The government points out that United States Sentencing Commission Guideline § 2X5.1 and the commentary indicate that the guidelines do cover assimilative crimes, at least if such crime is a felony or class A misdemeanor. However, the commission cannot amend or repeal laws, only Congress can. Congress has not amended the ACA by applying the sentencing guidelines to assimilative crimes.
Richards, supra, slip op. at 4-5, reprinted in 1 Federal Sentencing Reporter, at 304 (1988). This court, therefore, also finds that the enactment of the Sentencing Reform Act, and the promulgation of the Sentencing Guidelines, has not repealed the ‘like punishment’ provision of the ACA.
“In reaching this decision, this court has determined that no irreconcilable conflict need be found between the Sentencing Reform Act and the Assimilative Crimes Act, such as would demand a finding of a clear congressional intent to modify the latter. These Acts, of course, were intended to accomplish different goals. The Sentencing Reform Act was designed to promote the federal interest of greater uniformity in sentencing. The ACA, as previously noted, exists to give effect to both federal and state interests. It provides a wholesale method of filling-in the gaps in the federal criminal code. United States v. Prejean, 494 F.2d 495, 496 (5th Cir.1974). The Act also serves, however, to provide for conformity between the laws governing a federal enclave and those of the surrounding state, as well as insuring that persons within a federal enclave are afforded an equal degree of legal protection as those persons outside the enclave. Kiliz, 694 F.2d at 629.
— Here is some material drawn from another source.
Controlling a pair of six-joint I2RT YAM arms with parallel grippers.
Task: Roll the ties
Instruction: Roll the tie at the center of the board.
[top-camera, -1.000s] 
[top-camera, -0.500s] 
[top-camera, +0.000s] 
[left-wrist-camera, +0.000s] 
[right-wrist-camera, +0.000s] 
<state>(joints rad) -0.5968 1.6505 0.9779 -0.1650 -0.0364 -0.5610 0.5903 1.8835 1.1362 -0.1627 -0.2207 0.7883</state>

“This court finds that to utilize the Sentencing Guidelines for assimilated crimes would render the achievement of these last two interests an impossibility. Guidelines sentencing for such crimes would obviously mean that there would no longer be conformity, at least with regard to the substantive law of sentencing, between state laws applicable to federal enclaves and those same laws applicable in the surrounding state. More important, however, to utilize federal sentencing guidelines for assimilated crimes would mean that persons within a federal enclave would no longer be afforded the same degree of protection as those in other parts of the state. This court is of the opinion that the penalities [sic] provided for an offense represent an important part of the state’s determination of the degree of protection to be afforded by that particular law.
“Nor does this court feel that use of the Guidelines for assimilated crimes would materially advance the purpose behind the Sentencing Reform Act, namely uniformity in sentencing throughout the federal judiciary. It is obvious that the definition and scope of assimilated crimes will vary depending upon the law of the particular state in which the federal enclave is located. Uniformity of sentencing,, therefore, can, at best, be achieved only, within the framework of the laws of an .individual state. This court believes that such uniformity can best be achieved by an adherence to the substantive law of sentencing adopted by the state in question.”
The court, therefore, determines that the provisions of the Sentencing Reform Act do not apply to state crimes made applicable to federal- defendants under the Assimila-tive Crimes Act, 18 U.S.C. § 13.